FIG. 2 shows the effects of CD8⁺CD122⁺ T cells on suppressing interferon-γ production from CD8⁺ cells and CD4⁺ T cells.

FIG. 3 shows the effects of CD8⁺CD122⁺ T cells on normalizing T cells of CD122 knockout mice.

FIG. 4 shows the effects of CD8⁺CD122⁺ T cells on normalizing granulocytes of CD122 knockout mice.

FIG. 5 shows the effects of CD8⁺CD122⁺ T cells on normalizing erythrocytes of CD122 knockout mice.

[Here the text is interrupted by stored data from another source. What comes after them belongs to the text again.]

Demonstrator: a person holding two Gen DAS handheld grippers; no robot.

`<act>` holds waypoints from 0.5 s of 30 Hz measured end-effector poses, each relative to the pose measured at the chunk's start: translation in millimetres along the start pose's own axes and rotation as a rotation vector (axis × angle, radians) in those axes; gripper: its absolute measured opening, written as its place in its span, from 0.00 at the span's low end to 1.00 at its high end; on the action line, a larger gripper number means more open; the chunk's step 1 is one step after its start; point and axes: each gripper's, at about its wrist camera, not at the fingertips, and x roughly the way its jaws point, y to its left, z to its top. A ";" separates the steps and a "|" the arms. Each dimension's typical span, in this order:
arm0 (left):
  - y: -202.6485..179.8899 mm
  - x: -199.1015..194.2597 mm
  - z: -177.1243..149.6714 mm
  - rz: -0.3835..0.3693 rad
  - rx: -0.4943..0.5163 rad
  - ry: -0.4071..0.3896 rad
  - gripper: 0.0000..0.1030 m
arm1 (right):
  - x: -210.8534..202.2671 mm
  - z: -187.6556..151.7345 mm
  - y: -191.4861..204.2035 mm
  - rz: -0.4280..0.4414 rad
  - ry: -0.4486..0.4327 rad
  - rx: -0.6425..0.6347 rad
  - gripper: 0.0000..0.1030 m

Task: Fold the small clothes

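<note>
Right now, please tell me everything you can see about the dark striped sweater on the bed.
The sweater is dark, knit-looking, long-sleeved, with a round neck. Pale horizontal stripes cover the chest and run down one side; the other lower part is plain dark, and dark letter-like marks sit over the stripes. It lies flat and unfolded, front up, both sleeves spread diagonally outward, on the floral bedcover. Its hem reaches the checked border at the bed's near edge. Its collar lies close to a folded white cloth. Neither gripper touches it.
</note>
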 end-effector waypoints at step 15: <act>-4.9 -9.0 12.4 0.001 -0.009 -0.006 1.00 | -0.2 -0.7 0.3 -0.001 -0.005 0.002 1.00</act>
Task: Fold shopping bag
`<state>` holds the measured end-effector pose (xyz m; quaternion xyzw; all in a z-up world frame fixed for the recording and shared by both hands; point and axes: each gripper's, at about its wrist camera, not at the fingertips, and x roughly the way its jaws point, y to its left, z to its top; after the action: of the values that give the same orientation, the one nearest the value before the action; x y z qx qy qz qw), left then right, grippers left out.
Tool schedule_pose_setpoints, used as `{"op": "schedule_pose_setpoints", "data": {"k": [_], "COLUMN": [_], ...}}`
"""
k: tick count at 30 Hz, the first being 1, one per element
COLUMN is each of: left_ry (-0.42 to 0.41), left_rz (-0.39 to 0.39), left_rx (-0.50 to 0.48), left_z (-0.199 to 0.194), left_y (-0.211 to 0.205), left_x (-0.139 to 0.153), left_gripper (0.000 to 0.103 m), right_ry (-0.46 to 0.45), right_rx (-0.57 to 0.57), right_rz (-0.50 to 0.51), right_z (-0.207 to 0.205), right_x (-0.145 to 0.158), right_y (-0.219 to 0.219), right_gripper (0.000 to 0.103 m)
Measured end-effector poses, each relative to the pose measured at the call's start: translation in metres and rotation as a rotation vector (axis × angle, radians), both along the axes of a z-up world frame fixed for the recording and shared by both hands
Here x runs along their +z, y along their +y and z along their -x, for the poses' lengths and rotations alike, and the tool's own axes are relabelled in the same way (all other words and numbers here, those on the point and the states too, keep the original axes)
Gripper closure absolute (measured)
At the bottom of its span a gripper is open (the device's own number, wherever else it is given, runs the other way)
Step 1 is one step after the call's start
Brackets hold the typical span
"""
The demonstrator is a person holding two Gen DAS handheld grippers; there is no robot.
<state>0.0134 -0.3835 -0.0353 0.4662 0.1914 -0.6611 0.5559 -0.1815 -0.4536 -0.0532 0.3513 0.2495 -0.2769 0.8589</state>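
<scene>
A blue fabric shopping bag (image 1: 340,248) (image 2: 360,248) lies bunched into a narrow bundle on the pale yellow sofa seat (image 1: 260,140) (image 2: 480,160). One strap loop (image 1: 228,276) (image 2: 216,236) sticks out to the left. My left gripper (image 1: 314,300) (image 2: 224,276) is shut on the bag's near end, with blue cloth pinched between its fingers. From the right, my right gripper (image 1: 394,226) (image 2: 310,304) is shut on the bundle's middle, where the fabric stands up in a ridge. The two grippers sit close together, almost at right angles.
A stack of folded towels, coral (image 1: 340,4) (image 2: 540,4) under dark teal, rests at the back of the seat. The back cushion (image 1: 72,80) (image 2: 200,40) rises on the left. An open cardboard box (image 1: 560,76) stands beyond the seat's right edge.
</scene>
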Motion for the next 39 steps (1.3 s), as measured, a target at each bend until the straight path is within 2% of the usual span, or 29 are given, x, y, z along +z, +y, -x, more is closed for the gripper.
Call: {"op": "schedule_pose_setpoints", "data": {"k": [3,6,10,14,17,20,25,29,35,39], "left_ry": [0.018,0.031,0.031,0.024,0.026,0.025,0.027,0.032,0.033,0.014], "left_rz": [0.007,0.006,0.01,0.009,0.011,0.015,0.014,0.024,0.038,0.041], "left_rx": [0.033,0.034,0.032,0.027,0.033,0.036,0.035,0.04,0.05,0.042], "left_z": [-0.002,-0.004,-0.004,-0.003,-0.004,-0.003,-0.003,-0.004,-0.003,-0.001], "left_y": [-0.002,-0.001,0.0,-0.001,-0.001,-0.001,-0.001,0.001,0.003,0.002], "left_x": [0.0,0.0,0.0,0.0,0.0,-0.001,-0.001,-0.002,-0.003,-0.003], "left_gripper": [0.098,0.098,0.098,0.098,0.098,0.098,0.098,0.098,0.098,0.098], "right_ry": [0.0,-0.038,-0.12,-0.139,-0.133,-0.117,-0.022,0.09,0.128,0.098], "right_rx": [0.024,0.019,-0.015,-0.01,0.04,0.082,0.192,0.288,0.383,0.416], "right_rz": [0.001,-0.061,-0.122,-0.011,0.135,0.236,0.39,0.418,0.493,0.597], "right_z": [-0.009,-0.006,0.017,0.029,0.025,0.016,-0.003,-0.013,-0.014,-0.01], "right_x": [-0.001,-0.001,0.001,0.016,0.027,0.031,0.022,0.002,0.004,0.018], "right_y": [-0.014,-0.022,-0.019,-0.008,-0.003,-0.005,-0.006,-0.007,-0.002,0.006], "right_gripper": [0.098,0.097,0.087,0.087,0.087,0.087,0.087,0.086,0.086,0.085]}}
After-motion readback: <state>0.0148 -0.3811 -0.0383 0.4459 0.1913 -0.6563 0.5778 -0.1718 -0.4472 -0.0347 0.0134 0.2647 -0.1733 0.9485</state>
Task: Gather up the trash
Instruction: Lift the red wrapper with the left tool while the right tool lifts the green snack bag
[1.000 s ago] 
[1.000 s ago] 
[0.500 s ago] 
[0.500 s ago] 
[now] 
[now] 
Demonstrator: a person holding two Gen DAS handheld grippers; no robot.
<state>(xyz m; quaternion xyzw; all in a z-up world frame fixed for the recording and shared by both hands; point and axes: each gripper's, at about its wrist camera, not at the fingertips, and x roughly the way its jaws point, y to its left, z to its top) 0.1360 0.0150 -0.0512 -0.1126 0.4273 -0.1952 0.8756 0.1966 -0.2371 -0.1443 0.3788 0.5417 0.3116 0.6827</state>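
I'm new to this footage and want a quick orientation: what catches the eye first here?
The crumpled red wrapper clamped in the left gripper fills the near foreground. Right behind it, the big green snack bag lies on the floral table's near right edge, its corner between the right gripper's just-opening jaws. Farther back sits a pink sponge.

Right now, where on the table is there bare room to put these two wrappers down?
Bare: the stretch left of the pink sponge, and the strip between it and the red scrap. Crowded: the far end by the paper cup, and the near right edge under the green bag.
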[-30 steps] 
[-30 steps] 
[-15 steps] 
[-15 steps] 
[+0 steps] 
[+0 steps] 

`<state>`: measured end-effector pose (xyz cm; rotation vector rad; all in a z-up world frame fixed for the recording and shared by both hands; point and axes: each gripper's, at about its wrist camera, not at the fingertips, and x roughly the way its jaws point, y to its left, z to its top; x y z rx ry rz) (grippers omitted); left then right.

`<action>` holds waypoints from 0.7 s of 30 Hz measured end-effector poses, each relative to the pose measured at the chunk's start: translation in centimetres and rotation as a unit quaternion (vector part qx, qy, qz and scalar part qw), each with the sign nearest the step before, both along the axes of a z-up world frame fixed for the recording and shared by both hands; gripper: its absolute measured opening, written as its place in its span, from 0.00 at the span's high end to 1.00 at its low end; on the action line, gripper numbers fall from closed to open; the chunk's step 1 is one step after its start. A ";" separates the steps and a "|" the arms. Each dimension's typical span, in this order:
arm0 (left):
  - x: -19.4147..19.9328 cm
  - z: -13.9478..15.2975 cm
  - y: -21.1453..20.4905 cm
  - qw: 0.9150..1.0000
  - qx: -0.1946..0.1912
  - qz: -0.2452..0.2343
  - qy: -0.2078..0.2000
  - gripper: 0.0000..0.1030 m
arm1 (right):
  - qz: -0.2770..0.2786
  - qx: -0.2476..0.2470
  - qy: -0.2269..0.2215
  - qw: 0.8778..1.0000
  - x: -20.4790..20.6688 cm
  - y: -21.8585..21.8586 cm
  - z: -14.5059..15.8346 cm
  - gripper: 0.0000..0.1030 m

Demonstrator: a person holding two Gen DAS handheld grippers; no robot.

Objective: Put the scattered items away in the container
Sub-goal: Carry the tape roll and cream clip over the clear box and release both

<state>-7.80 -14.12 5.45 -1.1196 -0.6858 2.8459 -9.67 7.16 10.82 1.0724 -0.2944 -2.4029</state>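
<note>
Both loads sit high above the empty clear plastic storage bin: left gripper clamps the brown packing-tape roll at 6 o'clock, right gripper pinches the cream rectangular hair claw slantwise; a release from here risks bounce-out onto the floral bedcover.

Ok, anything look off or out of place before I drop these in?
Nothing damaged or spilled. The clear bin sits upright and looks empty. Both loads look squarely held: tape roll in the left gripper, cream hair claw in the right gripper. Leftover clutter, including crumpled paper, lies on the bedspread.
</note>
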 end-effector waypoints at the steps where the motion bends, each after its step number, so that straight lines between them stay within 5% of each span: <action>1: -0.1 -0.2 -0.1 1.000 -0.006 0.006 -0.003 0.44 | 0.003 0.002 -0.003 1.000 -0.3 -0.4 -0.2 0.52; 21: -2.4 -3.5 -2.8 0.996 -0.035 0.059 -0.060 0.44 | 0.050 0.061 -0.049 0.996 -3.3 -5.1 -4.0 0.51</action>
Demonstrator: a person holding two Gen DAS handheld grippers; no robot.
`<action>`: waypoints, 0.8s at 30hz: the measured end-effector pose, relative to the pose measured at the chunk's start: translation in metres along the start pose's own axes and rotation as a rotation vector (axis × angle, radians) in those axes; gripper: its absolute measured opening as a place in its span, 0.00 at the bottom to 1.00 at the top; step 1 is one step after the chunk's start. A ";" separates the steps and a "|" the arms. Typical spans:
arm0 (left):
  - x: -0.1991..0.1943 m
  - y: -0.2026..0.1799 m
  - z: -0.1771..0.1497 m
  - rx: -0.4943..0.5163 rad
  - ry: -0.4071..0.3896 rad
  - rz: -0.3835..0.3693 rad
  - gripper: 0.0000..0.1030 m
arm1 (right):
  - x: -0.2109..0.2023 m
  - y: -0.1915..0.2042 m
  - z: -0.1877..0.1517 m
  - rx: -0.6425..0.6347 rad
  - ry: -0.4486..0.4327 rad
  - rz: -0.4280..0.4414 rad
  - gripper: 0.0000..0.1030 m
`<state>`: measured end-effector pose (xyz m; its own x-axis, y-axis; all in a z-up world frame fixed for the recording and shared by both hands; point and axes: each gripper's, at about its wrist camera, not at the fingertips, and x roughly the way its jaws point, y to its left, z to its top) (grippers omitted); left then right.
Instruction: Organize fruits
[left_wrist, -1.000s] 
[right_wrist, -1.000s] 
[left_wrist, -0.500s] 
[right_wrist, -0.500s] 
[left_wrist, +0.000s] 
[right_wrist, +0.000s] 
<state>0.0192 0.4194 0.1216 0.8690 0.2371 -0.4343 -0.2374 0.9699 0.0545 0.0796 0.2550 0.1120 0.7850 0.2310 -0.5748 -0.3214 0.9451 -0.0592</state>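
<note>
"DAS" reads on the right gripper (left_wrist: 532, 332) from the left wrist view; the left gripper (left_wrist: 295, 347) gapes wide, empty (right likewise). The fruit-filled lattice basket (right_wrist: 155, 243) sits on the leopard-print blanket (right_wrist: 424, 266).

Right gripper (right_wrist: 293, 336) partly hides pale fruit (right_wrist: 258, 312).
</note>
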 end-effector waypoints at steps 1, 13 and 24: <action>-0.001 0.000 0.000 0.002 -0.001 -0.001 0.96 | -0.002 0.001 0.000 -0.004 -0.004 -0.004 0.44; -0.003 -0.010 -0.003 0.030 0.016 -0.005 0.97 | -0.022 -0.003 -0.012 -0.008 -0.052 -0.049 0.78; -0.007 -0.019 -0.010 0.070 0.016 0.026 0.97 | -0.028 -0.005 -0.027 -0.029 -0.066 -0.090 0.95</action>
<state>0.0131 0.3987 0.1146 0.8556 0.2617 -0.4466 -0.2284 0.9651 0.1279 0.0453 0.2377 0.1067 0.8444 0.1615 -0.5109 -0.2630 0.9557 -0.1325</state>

FIG. 6 shows the effects of CD8⁺CD122⁺ T cells on suppressing cytokine production of particular antigen-specific T cells.

FIG. 7 shows the effect of CD8⁺CD122⁺ T cells on suppressing cell proliferation.

FIG. 8 shows suppression of induction of cytotoxic T lymphocytes (CTLs) by CD8⁺CD122⁺ T cells.

FIG. 9 shows suppression of NK cells by CD8⁺CD122⁺ T cells.

FIG. 10 is a graph showing the experimental results to identify substances that work as effector molecules of CD8⁺CD122⁺ T cells. The signs in the graph are as follows: (−): antibody free, IgG: IgGantibody added, αIL-10: anti-IL-10 antibody added, and αTGF-β: anti-TGF-β antibody added.

FIG. 11 is a graph showing the experimental results to identify substances that work as effector molecules of CD8⁺CD122⁺ T cells. The signs in the graph are the same as those in FIG. 10.

FIG. 12 is a picture showing the experimental results to identify substances that work as effector molecules of CD8⁺CD122⁺ T cells. Presence or absence of various cytokine expression is compared between CD8⁺CD122⁺ T cells (+) and CD8⁺CD122⁻ T cells (−).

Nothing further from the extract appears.